WCEC- Battle for No.1- Wed.- UPDATE 6!

Discussion of computer chess matches and engine tournaments.

Moderator: Ras

User avatar
geots
Posts: 4790
Joined: Sat Mar 11, 2006 12:42 am

WCEC- Battle for No.1- Wed.- UPDATE 6!

Post by geots »

Houdini 2.0c x64 vs Rainbow 1.0 beta


At the 200 game mark- Houdini has increased his lead by 3 games. But interestingly enough- the elo difference remains the same. So Houdini has increased his advantage, or beta 1 is still holding steady- whichever way of looking at it floats your boat.


Intel i5 w/4TCs
Shredder 11 gui
1CPU/64bit
128MB hash
Bases=NONE
Ponder_Learning=OFF
HS-Book 2.0 bkt. w/12-move limit

10'+10"
Match=500 games


[after 200 games]

Code: Select all

Houdini 2.0c x64    +33    +59/-40/=101   54.75%   109.5/200
Rainbow 1.0 beta    -33    +40/-59/=101   45.25%    90.5/200 


Now I am not quite sure the next update will take us to the halfway mark. Maybe- maybe not. So there is way more than enough time left for beta 1 to make a couple of nice runs. OTOH, making up 19 games against Houdini- that can be problematic.

Hopefully Jesus will stop by and give us some insight into possibilities.




In search of another match update-

george
User avatar
Ajedrecista
Posts: 2170
Joined: Wed Jul 13, 2011 9:04 pm
Location: Madrid, Spain.

Re: WCEC - Battle for No.1 - Wed. - UPDATE 6!

Post by Ajedrecista »

Hello!
geots wrote:Houdini 2.0c x64 vs Rainbow 1.0 beta


At the 200 game mark- Houdini has increased his lead by 3 games. But interestingly enough- the elo difference remains the same. So Houdini has increased his advantage, or beta 1 is still holding steady- whichever way of looking at it floats your boat.


Intel i5 w/4TCs
Shredder 11 gui
1CPU/64bit
128MB hash
Bases=NONE
Ponder_Learning=OFF
HS-Book 2.0 bkt. w/12-move limit

10'+10"
Match=500 games


[after 200 games]

Code: Select all

Houdini 2.0c x64    +33    +59/-40/=101   54.75%   109.5/200
Rainbow 1.0 beta    -33    +40/-59/=101   45.25%    90.5/200 


Now I am not quite sure the next update will take us to the halfway mark. Maybe- maybe not. So there is way more than enough time left for beta 1 to make a couple of nice runs. OTOH, making up 19 games against Houdini- that can be problematic.
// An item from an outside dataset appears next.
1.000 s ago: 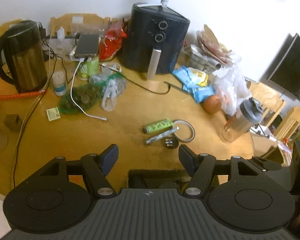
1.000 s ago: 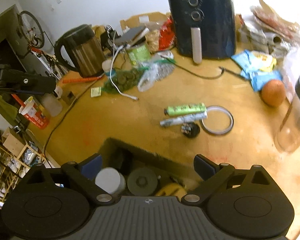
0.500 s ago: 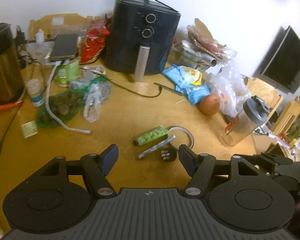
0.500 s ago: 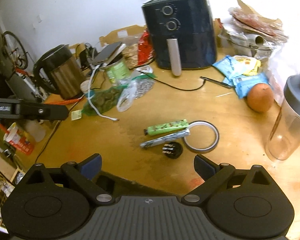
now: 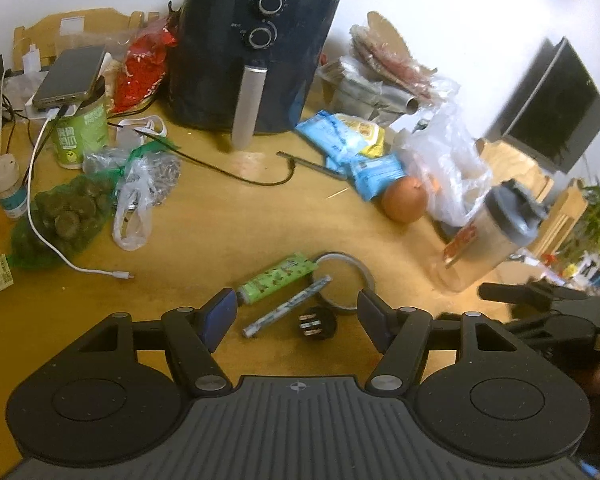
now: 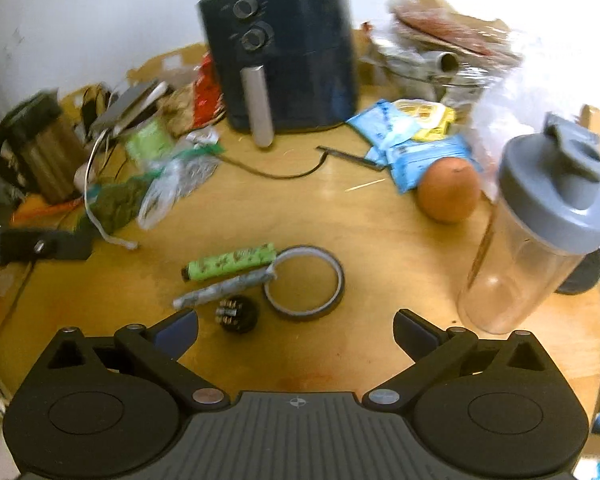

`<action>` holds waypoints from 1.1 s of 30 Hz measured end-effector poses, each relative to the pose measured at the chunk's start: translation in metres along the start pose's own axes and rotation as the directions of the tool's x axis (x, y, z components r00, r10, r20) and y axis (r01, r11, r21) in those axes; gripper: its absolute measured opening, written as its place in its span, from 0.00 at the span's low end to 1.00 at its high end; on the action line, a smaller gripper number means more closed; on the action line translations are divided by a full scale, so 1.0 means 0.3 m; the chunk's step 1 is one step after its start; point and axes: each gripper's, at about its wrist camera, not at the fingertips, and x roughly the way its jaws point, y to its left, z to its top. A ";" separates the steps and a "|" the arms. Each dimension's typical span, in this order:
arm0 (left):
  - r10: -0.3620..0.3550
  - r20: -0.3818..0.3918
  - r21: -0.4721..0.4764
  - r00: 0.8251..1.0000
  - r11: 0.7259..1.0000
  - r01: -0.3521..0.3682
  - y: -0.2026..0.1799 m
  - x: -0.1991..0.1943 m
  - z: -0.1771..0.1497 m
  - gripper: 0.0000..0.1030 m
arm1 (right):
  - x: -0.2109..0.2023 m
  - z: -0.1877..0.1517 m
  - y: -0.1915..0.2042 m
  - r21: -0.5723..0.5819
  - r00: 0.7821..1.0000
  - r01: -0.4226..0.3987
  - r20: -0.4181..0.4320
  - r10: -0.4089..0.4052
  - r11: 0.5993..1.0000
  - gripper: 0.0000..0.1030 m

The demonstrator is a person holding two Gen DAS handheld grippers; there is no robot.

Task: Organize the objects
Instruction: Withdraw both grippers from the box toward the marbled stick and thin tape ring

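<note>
Left wrist: cluttered wooden table (image 5: pixel 228 216), white wall (image 5: pixel 440 4).

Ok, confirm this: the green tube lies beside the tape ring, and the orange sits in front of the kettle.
Wrong on the orange: the right wrist view shows it beside the shaker bottle, far from the kettle. The green tube does lie beside the tape ring.

Near the table's (image 5: pixel 228 220) front edge a snack tube (image 5: pixel 276 283), a foil stick (image 5: pixel 288 312), a plug adapter (image 5: pixel 318 323) and a tape ring (image 5: pixel 346 284) cluster together. The air fryer (image 5: pixel 248 52) stands at the back edge, a shaker bottle (image 6: pixel 540 236) and an orange (image 6: pixel 448 190) toward the right edge, a bag of round pieces (image 5: pixel 64 216) toward the left.
</note>
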 end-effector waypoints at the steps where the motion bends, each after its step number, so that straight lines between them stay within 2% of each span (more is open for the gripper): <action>1: 0.002 -0.003 -0.005 1.000 1.000 -0.002 -0.004 -0.016 0.007 0.64 | -0.009 0.008 -0.004 0.010 1.000 -0.006 0.000 0.006 1.000 1.00; 4: 0.033 -0.013 -0.005 0.999 0.999 -0.033 -0.028 -0.065 0.050 0.64 | -0.027 0.024 0.003 -0.015 1.000 0.005 -0.002 -0.005 1.000 1.00; 8: 0.042 0.011 0.006 0.999 0.999 -0.042 -0.053 -0.107 0.107 0.64 | -0.035 0.040 0.006 -0.009 1.000 0.001 -0.013 -0.001 1.000 1.00; 10: 0.042 -0.001 0.021 0.999 0.999 -0.042 -0.062 -0.105 0.122 0.64 | -0.024 0.045 0.010 -0.006 1.000 0.002 -0.026 -0.003 1.000 1.00; 19: 0.033 -0.064 0.062 0.997 0.998 -0.029 -0.027 -0.007 0.111 0.64 | 0.034 0.060 0.016 0.044 0.998 0.009 -0.055 -0.007 0.999 1.00; 24: 0.005 -0.105 0.096 0.994 0.995 0.005 -0.001 0.060 0.103 0.64 | 0.049 0.052 0.021 0.069 0.998 0.016 -0.064 -0.011 0.997 1.00; 28: -0.002 -0.153 0.138 0.988 0.990 0.024 0.005 0.136 0.084 0.63 | 0.071 0.027 0.021 0.080 0.996 0.034 -0.091 -0.026 0.996 1.00; 33: 0.006 -0.203 0.239 0.979 0.970 0.044 -0.011 0.220 0.047 0.61 | 0.067 0.000 0.013 0.117 0.994 0.053 -0.104 -0.041 0.992 1.00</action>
Hopefully Jesus will stop by and give us some insight into possibilities.




In search of another match update-

george
Rainbow is getting into a little problem... other form to say the same is that Houdini is too much Houdini! And the new Houdini 3 is closer and it will not be worse than Houdini 2.0c... Here are my results (remember, take them with lots of care!):

Code: Select all

LOS_and_Elo_uncertainties_calculator, ® 2012.

----------------------------------------------------------------
Calculation of Elo uncertainties in a match between two engines:
----------------------------------------------------------------

(The input and output data is referred to the first engine).

Please write down non-negative integers.

Write down the number of wins:

59

Write down the number of loses:

40

Write down the number of draws:

101

Write down the clock rate of the CPU (in GHz), only for timing the elapsed time
of the calculations:

3

(Only 1, 2 and 3-sigma confidence error bars are calculated, if possible).

***************************************
1-sigma confidence ~ 68.27% confidence.
2-sigma confidence ~ 95.45% confidence.
3-sigma confidence ~ 99.73% confidence.
***************************************

---------------------------------------

Elo interval for 1-sigma confidence:

Elo rating difference:     33.11 Elo

Lower rating difference:   15.89 Elo
Upper rating difference:   50.49 Elo

Lower bound uncertainty:  -17.22 Elo
Upper bound uncertainty:   17.38 Elo
Average error:        +/-  17.30 Elo

K = (average error)*[sqrt(n)] =  244.62

Elo interval: ]  15.89,   50.49[
---------------------------------------

Elo interval for 2-sigma confidence:

Elo rating difference:     33.11 Elo

Lower rating difference:   -1.25 Elo
Upper rating difference:   68.12 Elo

Lower bound uncertainty:  -34.35 Elo
Upper bound uncertainty:   35.01 Elo
Average error:        +/-  34.68 Elo

K = (average error)*[sqrt(n)] =  490.49

Elo interval: ]  -1.25,   68.12[
---------------------------------------

Elo interval for 3-sigma confidence:

Elo rating difference:     33.11 Elo

Lower rating difference:  -18.39 Elo
Upper rating difference:   86.11 Elo

Lower bound uncertainty:  -51.50 Elo
Upper bound uncertainty:   53.00 Elo
Average error:        +/-  52.25 Elo

K = (average error)*[sqrt(n)] =  738.90

Elo interval: ] -18.39,   86.11[
---------------------------------------

Number of games of the match:                200
Score: 54.75 %
Elo rating difference:   33.11 Elo
Draw ratio: 50.50 %

**********************************************
1 sigma:  2.4647 % of the points of the match.
2 sigma:  4.9294 % of the points of the match.
3 sigma:  7.3941 % of the points of the match.
**********************************************

 Error bars were calculated with two-sided tests; values are rounded up to 0.01
Elo, or 0.01 in the case of K.

-------------------------------------------------------------------
Calculation of likelihood of superiority (LOS) in a one-sided test:
-------------------------------------------------------------------

LOS:  97.30 %

This value of LOS is rounded up to 0.01%

End of the calculations. Approximated elapsed time:  56 ms.

Thanks for using LOS_and_Elo_uncertainties_calculator. Press Enter to exit.
A LOS value of ~ 97.3% means that Houdini should not be better than Rainbow only in more less 1/37 of the cases! So, Houdini is very likely to be better than Rainbow, although the match is still on its 40%. A very difficult task for Rainbow...

Regarding error bars, Houdini has the lead with ~ +33 ± 35 Elo (with 2-sigma confidence), so it is still a little soon for making some predictions, but Houdini clearly has the edge in my unexperienced POV. I take this occasion for wish good luck to all the programmers, testers, opening book makers...

Regards from Spain.

Ajedrecista.